## Data records:
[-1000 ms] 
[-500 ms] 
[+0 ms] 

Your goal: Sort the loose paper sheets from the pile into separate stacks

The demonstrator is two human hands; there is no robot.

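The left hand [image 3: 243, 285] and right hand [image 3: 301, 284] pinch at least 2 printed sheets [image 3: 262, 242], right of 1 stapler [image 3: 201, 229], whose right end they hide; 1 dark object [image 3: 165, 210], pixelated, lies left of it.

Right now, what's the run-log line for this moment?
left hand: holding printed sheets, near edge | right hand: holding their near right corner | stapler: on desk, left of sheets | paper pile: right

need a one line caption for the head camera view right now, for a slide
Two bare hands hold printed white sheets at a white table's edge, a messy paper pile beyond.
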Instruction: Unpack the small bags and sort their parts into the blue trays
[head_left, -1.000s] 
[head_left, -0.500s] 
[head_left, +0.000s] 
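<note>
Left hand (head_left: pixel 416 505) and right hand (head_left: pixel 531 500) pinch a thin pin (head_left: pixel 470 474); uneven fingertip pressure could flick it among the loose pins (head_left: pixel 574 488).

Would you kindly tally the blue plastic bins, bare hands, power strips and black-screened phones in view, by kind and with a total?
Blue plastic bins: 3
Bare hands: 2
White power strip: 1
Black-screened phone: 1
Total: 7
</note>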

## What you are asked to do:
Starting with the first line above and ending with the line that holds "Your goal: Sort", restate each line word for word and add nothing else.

## Task output:
[-1000 ms] 
[-500 ms] 
[+0 ms] 

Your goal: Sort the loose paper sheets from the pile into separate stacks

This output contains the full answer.